Data excerpts
━━━━━━
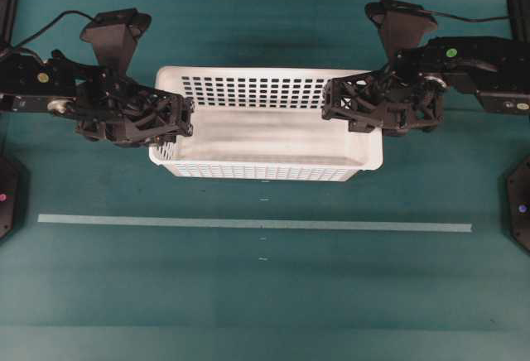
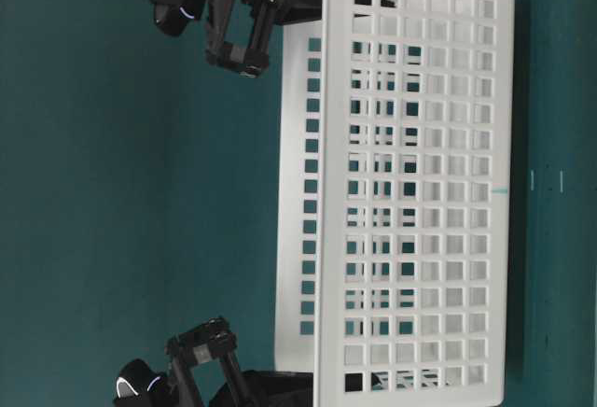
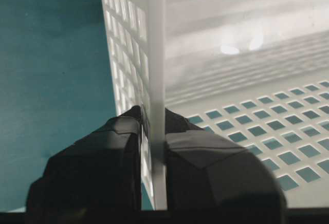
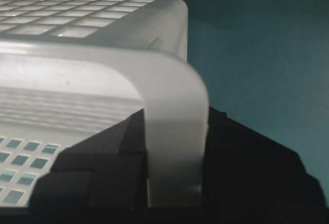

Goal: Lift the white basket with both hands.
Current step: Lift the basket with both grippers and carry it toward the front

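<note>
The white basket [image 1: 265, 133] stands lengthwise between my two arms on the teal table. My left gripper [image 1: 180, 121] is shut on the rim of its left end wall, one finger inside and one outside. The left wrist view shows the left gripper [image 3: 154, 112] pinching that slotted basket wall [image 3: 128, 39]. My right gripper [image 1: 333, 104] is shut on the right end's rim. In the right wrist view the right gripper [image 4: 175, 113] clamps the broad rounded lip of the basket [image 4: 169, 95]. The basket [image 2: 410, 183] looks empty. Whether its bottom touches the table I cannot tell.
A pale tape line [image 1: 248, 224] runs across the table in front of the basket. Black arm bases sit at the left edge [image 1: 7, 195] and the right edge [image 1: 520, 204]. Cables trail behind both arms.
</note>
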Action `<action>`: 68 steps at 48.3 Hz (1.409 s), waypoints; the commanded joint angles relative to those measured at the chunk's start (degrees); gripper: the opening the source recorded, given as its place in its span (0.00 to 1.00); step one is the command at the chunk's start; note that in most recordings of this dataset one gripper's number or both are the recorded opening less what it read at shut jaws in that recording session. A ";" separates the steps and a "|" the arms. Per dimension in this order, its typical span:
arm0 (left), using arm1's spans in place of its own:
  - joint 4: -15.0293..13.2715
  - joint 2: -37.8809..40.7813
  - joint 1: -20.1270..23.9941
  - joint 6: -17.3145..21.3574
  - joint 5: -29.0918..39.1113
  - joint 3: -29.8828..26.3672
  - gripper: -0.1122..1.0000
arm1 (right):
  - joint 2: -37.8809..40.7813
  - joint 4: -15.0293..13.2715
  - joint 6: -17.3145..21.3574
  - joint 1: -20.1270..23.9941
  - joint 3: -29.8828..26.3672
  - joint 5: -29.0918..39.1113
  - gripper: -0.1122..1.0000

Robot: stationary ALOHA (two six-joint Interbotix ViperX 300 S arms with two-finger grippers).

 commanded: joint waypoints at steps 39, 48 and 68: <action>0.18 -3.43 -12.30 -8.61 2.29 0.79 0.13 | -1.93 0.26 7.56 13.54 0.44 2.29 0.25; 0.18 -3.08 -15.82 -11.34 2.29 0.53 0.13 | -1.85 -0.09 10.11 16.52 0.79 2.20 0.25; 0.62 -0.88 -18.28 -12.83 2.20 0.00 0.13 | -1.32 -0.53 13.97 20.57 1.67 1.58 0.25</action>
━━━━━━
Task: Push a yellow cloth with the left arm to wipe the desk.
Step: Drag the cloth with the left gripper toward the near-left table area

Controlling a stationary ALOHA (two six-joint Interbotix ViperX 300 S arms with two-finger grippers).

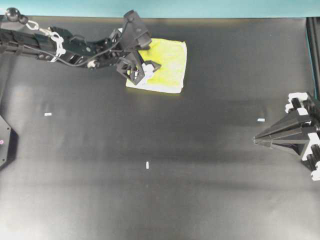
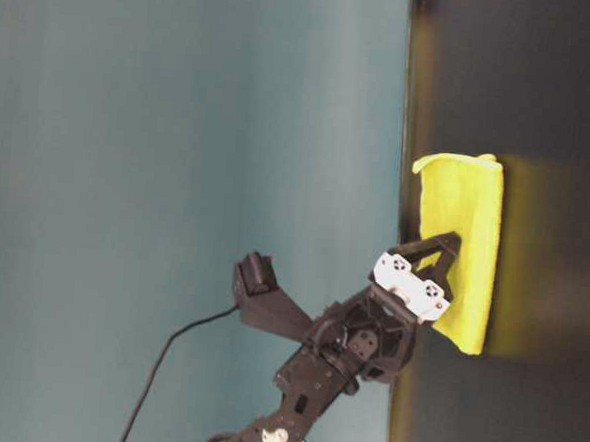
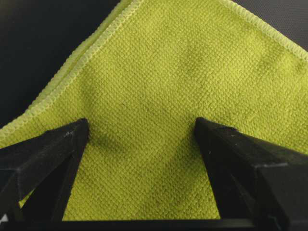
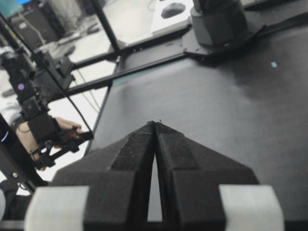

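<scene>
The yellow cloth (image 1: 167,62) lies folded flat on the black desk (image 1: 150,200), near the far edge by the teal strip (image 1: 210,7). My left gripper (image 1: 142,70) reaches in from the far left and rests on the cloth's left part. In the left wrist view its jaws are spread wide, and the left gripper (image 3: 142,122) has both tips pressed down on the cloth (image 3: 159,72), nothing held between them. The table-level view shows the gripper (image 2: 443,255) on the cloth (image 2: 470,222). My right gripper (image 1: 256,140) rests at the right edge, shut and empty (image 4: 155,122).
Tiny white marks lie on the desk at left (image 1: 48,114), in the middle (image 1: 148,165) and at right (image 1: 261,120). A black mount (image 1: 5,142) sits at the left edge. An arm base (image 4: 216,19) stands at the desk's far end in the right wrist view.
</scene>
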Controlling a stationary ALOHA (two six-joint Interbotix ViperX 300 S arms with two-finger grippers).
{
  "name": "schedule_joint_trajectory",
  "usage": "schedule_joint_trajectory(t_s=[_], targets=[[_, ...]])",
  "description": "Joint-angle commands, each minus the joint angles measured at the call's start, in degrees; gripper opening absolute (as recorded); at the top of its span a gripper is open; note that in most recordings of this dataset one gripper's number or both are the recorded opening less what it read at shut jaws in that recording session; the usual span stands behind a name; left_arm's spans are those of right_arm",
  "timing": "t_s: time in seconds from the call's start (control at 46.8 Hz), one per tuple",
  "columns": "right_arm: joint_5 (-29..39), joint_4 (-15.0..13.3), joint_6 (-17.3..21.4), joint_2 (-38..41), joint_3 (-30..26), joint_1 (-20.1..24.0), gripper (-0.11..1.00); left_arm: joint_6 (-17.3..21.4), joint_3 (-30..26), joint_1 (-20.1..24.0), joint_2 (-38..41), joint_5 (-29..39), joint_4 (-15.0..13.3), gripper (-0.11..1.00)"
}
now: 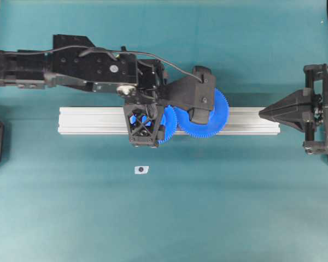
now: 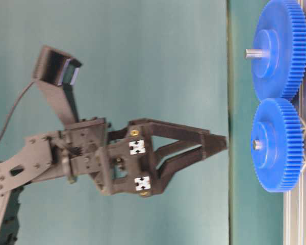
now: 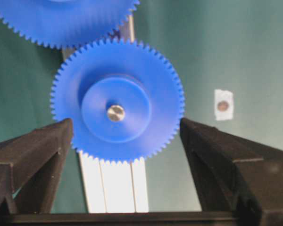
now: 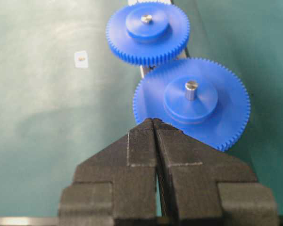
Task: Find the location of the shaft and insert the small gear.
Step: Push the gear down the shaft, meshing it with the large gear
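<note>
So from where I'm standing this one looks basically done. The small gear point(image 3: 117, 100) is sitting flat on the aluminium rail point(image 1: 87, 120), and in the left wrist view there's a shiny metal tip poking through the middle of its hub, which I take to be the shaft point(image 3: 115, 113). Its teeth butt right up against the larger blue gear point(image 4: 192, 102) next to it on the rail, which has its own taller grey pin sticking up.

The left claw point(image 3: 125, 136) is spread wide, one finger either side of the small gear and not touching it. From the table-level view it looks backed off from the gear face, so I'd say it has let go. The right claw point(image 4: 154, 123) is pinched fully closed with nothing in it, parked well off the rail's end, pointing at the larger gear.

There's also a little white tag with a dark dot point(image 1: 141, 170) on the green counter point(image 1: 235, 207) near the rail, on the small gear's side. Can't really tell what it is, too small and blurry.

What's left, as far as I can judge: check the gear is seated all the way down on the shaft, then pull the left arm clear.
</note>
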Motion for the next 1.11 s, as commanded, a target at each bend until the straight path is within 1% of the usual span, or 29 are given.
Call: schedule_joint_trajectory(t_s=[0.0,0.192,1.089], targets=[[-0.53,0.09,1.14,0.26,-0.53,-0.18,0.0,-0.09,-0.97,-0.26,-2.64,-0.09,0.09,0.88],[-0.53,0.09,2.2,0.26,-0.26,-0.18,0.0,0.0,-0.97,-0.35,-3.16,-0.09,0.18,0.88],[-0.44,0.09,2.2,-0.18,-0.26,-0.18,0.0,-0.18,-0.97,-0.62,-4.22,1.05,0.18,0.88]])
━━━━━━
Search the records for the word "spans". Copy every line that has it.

* Task solution *
arm0 (left), using arm1's spans in place of its own:
  "description": "Joint-angle commands, each minus the joint angles measured at the call's start, in degrees; gripper opening absolute (as recorded); at the top of its span a gripper is open; note that in most recordings of this dataset one gripper's number or both are the recorded opening less what it read at shut jaws in that recording session; the usual span stands behind a name; left_arm's spans are those of right_arm",

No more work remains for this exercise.